Robert Gordon (pictured, right), senior vice president, policy, research and international at APCIA, said industry results “continued to stabilize” in 2025, with incurred losses largely flat due to the “unusual lack of hurricanes making landfall in the United States.”
He noted that policyholders saw some relief as net written premium growth slowed from 8.8% in 2024 to 4.8% in 2025. According to APCIA, personal and commercial insurance spending declined in 2025 relative to total consumer spending and gross industrial output, respectively.
Gordon said insurers’ net income fell 12.6%, partly because of reduced realized capital gains, and stressed that performance varied significantly by state and line of business.
He highlighted Florida as an example where homeowners' and auto insurance losses and rates declined significantly in 2025 following legal system abuse reforms, while loss ratios for contractors’ liability remained elevated nationwide. Legal system abuse continues to challenge commercial liability lines, he added, with significant adverse reserve additions for recent accident years still emerging in commercial auto liability and other liability.
“While industry premium growth significantly slowed in 2025, particularly in personal lines, losses will continue to face long-term pressures from continuing inflation, demographic shifts, natural disaster severity and legal system abuse,” Gordon said.
The numbers reinforce several familiar themes for carriers and reinsurers. Annual results are increasingly sensitive to volatility in so-called "secondary perils" and non-modeled weather risk.
Severe convective storms, hail, and localized flooding are driving cost pressure and coverage disputes, particularly where road closures and access issues affect vehicles and property without necessarily triggering headline catastrophe events. That dynamic is relevant to US commercial auto, inland marine, and SME property portfolios as carriers reassess aggregation, retentions, and pricing for high-frequency “attritional cat” losses.
The data also sit against a broader push to embed analytics and automation more deeply in underwriting and claims.

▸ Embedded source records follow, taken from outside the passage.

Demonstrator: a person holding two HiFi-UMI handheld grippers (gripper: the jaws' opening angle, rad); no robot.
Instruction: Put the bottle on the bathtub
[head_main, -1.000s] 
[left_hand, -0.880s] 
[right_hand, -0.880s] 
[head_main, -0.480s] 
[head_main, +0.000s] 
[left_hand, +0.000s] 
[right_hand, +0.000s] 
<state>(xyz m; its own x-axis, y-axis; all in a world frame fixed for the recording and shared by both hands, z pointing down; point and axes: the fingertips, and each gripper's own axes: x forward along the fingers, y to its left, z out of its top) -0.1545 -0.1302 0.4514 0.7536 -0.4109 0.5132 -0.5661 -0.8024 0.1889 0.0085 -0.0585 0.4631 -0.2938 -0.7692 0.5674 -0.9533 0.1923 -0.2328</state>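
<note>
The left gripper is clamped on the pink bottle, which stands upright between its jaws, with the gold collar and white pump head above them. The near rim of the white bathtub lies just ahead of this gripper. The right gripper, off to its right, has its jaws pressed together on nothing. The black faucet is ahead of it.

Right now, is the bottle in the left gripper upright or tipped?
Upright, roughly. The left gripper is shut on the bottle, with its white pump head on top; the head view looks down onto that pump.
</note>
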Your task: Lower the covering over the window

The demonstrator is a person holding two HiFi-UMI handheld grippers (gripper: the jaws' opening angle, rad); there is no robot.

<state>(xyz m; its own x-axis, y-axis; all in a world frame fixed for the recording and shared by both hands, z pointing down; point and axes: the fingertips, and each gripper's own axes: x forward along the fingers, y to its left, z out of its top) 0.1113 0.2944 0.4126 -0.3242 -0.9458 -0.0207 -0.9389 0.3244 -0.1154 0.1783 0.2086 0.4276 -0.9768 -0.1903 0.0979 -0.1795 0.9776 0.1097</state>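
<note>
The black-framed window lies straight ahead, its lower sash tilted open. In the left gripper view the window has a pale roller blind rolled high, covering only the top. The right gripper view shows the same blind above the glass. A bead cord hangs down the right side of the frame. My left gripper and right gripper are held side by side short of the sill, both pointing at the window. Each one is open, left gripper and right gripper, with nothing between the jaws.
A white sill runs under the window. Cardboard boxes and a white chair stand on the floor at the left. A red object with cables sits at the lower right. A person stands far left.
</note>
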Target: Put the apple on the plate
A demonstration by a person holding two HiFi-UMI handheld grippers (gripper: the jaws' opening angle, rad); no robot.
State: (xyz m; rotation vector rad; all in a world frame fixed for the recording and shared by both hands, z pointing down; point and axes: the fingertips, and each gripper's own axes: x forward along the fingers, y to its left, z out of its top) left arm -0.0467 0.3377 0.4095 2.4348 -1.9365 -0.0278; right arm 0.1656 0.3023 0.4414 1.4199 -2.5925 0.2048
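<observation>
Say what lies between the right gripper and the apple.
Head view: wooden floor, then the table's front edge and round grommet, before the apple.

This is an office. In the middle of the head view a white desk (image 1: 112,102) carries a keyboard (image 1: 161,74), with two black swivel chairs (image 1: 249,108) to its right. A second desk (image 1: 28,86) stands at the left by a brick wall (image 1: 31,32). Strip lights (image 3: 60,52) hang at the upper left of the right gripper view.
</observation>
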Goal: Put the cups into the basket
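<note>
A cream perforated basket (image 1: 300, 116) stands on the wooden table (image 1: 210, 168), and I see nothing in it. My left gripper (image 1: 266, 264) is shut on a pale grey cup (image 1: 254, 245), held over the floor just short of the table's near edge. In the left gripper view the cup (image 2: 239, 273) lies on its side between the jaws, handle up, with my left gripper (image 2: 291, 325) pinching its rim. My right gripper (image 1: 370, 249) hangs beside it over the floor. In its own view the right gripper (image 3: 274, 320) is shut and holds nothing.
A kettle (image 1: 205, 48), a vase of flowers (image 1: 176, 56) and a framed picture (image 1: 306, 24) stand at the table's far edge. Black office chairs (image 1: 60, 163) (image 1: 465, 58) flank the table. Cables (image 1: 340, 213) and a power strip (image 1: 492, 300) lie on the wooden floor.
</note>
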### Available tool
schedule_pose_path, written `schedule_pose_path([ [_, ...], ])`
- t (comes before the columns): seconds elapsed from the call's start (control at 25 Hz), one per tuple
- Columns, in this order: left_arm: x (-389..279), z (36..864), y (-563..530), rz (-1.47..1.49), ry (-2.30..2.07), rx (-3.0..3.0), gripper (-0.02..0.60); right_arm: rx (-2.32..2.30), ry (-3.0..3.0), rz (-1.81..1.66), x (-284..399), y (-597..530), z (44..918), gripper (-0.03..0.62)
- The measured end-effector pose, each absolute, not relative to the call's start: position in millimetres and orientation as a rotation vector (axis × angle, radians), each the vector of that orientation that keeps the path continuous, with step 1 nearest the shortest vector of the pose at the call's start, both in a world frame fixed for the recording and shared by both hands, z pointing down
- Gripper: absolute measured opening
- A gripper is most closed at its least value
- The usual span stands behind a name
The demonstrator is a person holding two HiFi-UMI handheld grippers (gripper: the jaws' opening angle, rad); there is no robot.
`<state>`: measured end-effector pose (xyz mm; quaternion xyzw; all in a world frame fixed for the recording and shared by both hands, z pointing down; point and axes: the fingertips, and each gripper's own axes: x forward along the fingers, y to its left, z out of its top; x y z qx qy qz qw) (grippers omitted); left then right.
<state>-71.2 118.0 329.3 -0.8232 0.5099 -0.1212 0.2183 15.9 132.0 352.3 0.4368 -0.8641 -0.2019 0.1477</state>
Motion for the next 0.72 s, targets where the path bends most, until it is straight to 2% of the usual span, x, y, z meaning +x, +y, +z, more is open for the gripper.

Globally, insurers are using AI and external intelligence to build a more objective view of risk instead of relying solely on long questionnaires and self-reported controls.
While much of the early focus has been on cyber and specialty lines, similar tools are being rolled out across P&C books to sharpen pricing, fraud detection, and regulatory reporting. A year of strong underwriting profit gives US carriers additional room to fund these investments before rate momentum fades.
From a capital perspective, the combination of a sub‑93 combined ratio and rising surplus strengthens balance sheets heading into what could be a more volatile period. However, with realized capital gains already falling sharply and the interest rate path uncertain, insurers have less scope to rely on investment income and one‑off gains to offset any future deterioration in underwriting margins.
Against that backdrop, Verisk characterized 2025 as a reset year after several seasons of volatility rather than a turning point. With rate increases moderating, legal system costs remaining elevated, and catastrophe risk staying highly variable, both Verisk and APCIA emphasized that underwriting discipline, careful risk selection, and active portfolio management will be critical as the industry moves through 2026 and beyond.